Small children bump into them. They get in your way when you are carrying mugs of tea from kitchen to living room, and every few years you have to go through the laborious process of repainting or varnishing them. These are just a few of the downsides of doors.

They are such a conventional part of the inside of our homes that we seldom stop to wonder whether doors are more of a help or a hindrance to modern living. But a house move has given surgical trainee Dr Kavin Andi the chance to make a comparison. Two months ago, Andi and his partner Data Bell-Gam moved from a traditional home with doors in all the usual places to a modern townhouse with an open-plan ground floor and the bare minimum of doors.

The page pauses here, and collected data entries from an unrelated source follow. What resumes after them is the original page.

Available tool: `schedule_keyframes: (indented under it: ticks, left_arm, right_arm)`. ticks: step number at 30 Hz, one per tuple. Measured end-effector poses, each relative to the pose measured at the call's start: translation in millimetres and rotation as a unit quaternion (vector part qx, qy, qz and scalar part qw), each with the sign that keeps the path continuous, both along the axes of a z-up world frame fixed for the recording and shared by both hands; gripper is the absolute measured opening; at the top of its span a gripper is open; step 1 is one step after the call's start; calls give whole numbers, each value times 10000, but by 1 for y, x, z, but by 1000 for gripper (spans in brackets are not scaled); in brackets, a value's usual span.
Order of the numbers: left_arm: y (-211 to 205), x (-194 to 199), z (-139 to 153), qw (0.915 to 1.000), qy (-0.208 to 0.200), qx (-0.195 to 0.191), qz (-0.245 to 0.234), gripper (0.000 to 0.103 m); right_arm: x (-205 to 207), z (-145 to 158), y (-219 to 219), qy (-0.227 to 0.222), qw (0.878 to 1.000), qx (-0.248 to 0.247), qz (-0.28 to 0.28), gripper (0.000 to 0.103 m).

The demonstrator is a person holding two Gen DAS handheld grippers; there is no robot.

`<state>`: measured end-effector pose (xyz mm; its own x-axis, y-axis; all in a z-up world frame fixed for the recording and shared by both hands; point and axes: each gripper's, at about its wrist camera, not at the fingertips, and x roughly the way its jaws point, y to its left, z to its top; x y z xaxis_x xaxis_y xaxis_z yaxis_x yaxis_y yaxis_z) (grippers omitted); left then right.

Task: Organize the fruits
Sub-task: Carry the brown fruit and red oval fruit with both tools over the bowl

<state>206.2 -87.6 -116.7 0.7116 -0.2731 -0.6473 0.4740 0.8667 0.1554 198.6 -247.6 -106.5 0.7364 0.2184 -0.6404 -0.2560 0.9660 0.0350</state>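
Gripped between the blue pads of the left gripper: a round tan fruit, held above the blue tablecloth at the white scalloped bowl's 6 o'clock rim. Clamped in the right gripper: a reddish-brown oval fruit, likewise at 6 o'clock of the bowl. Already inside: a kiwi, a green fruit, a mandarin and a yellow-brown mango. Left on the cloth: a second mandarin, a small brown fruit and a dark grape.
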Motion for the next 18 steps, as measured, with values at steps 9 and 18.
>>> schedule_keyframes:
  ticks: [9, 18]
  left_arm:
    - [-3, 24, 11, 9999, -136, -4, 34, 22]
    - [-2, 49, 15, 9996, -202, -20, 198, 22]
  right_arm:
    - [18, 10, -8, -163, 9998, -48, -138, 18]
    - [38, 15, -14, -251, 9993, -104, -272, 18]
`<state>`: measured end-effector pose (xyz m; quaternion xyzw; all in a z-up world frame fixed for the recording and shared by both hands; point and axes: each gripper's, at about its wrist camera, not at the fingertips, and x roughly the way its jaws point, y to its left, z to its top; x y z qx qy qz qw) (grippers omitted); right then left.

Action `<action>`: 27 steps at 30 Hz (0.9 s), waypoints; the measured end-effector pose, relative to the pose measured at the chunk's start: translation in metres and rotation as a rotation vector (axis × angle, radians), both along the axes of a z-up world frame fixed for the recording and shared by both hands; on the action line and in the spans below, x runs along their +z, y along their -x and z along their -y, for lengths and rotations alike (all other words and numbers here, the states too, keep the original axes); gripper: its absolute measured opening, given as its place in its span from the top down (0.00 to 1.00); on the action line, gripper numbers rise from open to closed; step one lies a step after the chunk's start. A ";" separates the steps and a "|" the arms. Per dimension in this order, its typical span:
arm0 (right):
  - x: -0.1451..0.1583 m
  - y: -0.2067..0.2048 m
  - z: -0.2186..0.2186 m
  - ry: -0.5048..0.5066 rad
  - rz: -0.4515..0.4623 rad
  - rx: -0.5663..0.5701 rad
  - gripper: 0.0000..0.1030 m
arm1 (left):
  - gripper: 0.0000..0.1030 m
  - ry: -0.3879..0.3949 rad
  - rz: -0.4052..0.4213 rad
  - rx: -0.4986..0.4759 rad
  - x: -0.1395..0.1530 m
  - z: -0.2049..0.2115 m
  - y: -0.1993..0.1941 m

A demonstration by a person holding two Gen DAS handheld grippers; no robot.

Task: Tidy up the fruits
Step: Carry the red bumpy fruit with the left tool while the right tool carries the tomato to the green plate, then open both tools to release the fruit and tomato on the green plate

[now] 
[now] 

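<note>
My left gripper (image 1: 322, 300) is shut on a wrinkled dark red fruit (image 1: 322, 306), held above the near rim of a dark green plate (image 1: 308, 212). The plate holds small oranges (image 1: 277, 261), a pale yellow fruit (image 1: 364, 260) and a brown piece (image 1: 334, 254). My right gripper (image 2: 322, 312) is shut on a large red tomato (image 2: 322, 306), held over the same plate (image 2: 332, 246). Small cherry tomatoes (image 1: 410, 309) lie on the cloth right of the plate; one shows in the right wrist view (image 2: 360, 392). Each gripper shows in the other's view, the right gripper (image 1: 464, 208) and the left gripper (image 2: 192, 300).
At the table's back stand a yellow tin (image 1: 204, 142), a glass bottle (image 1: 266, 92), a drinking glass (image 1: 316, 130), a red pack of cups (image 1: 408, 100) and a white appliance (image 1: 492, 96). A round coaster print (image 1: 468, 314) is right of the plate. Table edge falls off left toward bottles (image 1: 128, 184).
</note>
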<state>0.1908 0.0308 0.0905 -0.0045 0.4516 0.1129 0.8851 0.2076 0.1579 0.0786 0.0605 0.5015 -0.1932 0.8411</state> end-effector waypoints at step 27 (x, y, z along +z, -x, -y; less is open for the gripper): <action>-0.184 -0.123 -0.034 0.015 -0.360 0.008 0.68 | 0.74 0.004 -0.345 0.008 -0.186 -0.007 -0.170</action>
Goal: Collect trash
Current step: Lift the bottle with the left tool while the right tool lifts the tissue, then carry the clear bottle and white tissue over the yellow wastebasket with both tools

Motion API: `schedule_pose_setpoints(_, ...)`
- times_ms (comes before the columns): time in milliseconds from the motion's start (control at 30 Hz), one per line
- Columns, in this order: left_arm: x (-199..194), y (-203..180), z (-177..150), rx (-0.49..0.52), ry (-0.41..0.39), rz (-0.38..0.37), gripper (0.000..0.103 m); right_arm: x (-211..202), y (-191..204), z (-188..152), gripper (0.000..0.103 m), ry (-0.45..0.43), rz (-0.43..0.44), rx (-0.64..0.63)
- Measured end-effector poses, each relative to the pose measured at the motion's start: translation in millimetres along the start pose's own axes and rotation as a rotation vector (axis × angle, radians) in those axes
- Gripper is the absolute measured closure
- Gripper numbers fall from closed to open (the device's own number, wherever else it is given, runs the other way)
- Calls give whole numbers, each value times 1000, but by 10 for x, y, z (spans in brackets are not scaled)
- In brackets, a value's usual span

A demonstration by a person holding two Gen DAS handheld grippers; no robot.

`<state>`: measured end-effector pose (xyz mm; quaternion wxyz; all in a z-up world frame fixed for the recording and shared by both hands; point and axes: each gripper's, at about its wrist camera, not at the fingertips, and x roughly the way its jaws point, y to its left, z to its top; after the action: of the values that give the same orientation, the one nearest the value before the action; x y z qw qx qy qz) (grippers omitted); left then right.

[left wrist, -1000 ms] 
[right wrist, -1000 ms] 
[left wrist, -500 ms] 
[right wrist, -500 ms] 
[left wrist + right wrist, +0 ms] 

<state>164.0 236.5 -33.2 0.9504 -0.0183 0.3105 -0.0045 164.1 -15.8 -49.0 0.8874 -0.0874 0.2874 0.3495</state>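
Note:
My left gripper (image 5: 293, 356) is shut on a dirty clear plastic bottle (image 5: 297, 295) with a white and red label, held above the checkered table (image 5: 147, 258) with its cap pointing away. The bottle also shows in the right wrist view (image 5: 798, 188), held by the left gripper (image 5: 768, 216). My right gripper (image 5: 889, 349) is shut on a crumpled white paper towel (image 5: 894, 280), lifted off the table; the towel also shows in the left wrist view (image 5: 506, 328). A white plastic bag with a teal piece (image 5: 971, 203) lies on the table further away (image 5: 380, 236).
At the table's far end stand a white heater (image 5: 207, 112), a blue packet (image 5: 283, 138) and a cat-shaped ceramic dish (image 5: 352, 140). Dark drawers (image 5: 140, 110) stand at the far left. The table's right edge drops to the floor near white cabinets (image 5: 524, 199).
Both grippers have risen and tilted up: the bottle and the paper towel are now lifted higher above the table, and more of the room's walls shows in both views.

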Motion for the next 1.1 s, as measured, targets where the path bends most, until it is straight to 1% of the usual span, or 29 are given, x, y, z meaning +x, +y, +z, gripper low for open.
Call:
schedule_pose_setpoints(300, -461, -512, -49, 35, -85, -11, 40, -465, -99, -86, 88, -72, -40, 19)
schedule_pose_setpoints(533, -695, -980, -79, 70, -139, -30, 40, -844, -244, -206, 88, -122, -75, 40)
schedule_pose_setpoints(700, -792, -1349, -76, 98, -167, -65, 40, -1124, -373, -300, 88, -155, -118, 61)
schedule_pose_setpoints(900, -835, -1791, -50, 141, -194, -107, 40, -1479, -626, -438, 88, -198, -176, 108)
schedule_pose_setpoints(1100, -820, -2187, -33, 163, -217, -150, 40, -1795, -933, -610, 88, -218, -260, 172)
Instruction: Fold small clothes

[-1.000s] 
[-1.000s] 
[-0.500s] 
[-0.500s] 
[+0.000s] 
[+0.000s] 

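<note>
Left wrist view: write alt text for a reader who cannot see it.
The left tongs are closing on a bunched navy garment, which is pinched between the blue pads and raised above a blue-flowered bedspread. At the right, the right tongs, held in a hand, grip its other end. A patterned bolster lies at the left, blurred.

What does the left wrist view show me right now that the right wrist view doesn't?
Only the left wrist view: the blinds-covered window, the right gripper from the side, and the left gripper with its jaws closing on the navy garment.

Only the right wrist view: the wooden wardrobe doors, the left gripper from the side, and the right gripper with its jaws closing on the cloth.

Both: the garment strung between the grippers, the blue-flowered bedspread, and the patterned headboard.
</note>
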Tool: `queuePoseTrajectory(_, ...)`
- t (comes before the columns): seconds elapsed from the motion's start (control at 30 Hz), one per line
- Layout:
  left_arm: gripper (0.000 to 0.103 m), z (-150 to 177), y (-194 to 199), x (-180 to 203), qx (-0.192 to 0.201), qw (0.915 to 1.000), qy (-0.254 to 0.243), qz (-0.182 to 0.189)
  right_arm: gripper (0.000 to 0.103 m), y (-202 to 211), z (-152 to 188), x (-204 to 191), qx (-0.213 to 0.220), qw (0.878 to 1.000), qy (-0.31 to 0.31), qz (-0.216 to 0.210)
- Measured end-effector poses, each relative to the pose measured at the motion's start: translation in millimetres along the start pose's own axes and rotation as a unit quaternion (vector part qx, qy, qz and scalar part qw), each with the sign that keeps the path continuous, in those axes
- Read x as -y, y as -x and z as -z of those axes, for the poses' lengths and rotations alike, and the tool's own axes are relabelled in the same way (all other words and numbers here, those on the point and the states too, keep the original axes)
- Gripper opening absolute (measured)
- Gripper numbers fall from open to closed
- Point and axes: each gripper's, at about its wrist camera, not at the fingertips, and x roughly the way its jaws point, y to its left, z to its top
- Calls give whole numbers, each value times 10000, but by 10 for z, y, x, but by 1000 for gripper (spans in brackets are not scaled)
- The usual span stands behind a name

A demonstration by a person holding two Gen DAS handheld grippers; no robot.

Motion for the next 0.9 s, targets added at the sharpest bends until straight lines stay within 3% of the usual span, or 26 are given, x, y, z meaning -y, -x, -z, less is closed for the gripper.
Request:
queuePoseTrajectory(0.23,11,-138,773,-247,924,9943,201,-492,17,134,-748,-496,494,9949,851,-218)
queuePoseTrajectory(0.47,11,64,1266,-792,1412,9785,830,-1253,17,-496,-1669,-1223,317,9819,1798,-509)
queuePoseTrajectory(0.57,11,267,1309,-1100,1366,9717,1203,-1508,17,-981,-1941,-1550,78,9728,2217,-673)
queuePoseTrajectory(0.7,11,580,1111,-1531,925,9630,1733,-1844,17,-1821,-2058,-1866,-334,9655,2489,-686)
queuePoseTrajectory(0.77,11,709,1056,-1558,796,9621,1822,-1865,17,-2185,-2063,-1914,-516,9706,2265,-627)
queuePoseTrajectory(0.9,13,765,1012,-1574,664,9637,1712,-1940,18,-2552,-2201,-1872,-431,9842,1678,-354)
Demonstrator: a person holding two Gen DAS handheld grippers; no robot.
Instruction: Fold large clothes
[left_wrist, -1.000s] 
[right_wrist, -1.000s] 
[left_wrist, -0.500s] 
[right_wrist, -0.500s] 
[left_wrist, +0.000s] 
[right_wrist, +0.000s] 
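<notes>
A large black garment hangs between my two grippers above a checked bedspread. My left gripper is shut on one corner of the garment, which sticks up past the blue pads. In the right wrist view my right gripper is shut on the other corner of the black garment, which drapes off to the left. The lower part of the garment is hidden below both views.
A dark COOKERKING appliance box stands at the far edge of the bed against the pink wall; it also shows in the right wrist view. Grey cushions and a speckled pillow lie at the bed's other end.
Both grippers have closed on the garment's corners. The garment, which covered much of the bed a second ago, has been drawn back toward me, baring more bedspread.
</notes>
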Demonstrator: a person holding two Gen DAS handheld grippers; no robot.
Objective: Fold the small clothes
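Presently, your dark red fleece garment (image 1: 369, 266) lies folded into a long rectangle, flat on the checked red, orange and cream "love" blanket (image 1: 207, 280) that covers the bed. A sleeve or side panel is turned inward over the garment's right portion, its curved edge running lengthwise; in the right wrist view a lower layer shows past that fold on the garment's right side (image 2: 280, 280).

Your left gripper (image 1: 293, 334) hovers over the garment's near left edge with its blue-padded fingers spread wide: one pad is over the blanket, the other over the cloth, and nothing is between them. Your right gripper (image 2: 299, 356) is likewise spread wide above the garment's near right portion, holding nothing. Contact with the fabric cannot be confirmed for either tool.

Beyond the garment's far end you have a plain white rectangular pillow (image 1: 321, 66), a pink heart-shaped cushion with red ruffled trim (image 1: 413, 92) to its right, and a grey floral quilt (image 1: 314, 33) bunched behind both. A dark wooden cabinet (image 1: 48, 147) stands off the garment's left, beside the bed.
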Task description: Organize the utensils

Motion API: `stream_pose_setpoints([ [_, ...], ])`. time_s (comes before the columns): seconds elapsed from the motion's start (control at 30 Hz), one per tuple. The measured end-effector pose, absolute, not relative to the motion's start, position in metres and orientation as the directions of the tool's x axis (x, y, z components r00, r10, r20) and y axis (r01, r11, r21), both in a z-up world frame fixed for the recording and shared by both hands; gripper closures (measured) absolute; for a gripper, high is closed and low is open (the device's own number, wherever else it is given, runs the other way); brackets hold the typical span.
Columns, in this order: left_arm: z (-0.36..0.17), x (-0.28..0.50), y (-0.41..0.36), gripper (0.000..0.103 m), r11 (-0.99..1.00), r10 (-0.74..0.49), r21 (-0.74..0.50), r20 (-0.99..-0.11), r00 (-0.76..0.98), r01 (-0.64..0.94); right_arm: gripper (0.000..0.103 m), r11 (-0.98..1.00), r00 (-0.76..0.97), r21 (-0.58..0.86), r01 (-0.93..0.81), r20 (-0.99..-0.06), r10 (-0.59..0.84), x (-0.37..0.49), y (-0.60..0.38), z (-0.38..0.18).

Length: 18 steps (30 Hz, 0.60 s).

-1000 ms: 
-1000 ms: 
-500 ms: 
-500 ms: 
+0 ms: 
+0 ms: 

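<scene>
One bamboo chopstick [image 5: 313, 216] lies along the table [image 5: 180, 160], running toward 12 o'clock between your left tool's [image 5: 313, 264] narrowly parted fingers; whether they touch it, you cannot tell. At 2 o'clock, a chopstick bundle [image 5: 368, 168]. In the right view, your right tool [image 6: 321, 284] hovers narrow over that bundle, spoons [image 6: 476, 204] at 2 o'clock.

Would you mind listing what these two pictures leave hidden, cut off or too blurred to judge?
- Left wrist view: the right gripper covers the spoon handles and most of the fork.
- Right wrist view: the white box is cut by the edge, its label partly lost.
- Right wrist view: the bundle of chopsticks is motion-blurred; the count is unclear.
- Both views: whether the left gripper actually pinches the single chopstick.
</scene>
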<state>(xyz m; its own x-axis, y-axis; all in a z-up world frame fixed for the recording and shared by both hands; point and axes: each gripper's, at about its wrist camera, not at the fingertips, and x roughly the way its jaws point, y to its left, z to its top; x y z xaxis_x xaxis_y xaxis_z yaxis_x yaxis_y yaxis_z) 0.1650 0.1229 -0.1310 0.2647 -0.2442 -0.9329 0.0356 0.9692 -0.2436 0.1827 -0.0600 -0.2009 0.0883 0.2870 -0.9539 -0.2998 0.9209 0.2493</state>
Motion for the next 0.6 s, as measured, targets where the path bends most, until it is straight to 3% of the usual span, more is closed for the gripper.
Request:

The couple fell in love with the home more or less at first sight and are now fans of open-plan living. "I was attracted by the light, the design and the space of the homes. As soon as you walk in, it's vast," says Andi. "It is amazing how taking walls and doors out makes a place look bigger." The free-flowing, ground-floor living space is ideal for entertaining. "In effect, we have 1,000sq ft of party space - we could have a good party here."

Andi and Bell-Gam bought a four-bedroom house at Abode, in Newhall, near Harlow, Essex, where homes are ultra-modern in design, both inside and out. The development by Copthorn Homes includes houses with free-flowing, ground-floor spaces with hallways leading into open-plan kitchen, dining and seating areas. Staircases are open, too, and they lead up to galleries that are visible from the ground floor through cut-out sections in the ceiling.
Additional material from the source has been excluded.